#### Work item
When you print the material, keep every line identical to the original.

┌──

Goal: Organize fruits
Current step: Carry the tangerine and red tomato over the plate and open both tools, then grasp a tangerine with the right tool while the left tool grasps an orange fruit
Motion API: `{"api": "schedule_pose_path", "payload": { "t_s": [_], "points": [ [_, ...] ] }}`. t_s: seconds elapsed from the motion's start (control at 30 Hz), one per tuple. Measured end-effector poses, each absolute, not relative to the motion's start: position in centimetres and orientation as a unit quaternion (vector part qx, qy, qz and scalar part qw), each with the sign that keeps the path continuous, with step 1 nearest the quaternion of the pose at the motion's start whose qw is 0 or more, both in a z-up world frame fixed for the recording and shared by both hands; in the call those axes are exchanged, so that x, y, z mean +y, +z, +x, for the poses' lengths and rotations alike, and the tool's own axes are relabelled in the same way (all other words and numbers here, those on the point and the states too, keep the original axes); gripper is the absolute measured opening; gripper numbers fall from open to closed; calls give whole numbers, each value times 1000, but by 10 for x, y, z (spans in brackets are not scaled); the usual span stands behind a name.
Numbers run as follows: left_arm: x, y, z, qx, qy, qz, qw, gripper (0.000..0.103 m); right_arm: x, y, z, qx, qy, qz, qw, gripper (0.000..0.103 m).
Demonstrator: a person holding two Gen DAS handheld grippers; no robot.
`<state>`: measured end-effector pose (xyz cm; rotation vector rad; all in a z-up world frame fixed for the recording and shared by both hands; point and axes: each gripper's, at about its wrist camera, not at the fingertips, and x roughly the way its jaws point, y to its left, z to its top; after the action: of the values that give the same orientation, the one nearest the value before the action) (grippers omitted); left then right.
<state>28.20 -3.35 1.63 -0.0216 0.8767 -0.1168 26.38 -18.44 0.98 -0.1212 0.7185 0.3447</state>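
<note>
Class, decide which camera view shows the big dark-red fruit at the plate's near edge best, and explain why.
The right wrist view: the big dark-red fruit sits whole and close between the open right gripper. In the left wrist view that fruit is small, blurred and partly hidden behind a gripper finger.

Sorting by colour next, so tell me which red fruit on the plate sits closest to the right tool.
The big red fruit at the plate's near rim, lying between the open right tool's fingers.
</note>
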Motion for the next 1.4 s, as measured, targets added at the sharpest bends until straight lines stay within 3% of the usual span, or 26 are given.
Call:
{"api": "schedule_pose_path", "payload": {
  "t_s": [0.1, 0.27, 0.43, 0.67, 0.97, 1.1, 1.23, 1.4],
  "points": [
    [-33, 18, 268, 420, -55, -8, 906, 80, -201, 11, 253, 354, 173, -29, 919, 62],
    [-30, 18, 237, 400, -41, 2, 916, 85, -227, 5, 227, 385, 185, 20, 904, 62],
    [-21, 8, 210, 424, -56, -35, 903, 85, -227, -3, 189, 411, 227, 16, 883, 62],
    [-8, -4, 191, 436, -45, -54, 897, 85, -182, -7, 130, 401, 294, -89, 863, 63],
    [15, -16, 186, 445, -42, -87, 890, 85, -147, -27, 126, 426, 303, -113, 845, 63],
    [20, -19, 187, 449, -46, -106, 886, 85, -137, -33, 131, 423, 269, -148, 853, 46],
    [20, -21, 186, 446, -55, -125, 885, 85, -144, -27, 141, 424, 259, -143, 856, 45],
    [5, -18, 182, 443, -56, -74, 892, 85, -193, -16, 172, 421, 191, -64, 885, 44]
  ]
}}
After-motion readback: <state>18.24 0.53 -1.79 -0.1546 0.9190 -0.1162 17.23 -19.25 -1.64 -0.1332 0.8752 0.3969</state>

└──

#### Completed exercise
Goal: Organize fruits
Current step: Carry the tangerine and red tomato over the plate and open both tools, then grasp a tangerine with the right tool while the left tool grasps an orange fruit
Motion API: `{"api": "schedule_pose_path", "payload": { "t_s": [_], "points": [ [_, ...] ] }}`. t_s: seconds elapsed from the motion's start (control at 30 Hz), one per tuple. Measured end-effector poses, each absolute, not relative to the motion's start: position in centimetres and orientation as a unit quaternion (vector part qx, qy, qz and scalar part qw), each with the sign that keeps the path continuous, with step 1 nearest the quaternion of the pose at the motion's start whose qw is 0 or more, both in a z-up world frame fixed for the recording and shared by both hands; in the call those axes are exchanged, so that x, y, z mean +y, +z, +x, for the poses' lengths and rotations alike, and the tool's own axes are relabelled in the same way (all other words and numbers here, those on the point and the states too, keep the original axes); gripper is the absolute measured opening; gripper numbers fall from open to closed; calls give whole numbers, each value times 1000, but by 10 for x, y, z (spans in brackets are not scaled); the usual span stands behind a name.
Numbers run as follows: left_arm: x, y, z, qx, qy, qz, qw, gripper (0.000..0.103 m); right_arm: x, y, z, qx, qy, qz, qw, gripper (0.000..0.103 m).
Demonstrator: a person holding two Gen DAS handheld grippers; no robot.
`<state>`: measured end-effector pose (xyz cm; rotation vector rad; all in a z-up world frame fixed for the recording and shared by both hands; point and axes: each gripper's, at about its wrist camera, not at the fingertips, and x roughly the way its jaws point, y to its left, z to its top; after the action: of the values that give the same orientation, the one nearest the value before the action) (grippers omitted); left then right.
<state>28.20 -3.35 1.63 -0.0216 0.8767 -0.1168 26.38 -18.44 0.98 -0.1212 0.7185 0.3447</state>
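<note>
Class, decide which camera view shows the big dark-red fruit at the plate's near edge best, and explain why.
The right wrist view: the big dark-red fruit sits whole and close between the open right gripper. In the left wrist view that fruit is small, blurred and partly hidden behind a gripper finger.

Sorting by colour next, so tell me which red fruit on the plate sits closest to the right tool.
The big red fruit at the plate's near rim, lying between the open right tool's fingers.
</note>
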Motion for the next 1.4 s, as measured, targets added at the sharpest bends until straight lines stay within 3% of the usual span, or 26 are given.
Call:
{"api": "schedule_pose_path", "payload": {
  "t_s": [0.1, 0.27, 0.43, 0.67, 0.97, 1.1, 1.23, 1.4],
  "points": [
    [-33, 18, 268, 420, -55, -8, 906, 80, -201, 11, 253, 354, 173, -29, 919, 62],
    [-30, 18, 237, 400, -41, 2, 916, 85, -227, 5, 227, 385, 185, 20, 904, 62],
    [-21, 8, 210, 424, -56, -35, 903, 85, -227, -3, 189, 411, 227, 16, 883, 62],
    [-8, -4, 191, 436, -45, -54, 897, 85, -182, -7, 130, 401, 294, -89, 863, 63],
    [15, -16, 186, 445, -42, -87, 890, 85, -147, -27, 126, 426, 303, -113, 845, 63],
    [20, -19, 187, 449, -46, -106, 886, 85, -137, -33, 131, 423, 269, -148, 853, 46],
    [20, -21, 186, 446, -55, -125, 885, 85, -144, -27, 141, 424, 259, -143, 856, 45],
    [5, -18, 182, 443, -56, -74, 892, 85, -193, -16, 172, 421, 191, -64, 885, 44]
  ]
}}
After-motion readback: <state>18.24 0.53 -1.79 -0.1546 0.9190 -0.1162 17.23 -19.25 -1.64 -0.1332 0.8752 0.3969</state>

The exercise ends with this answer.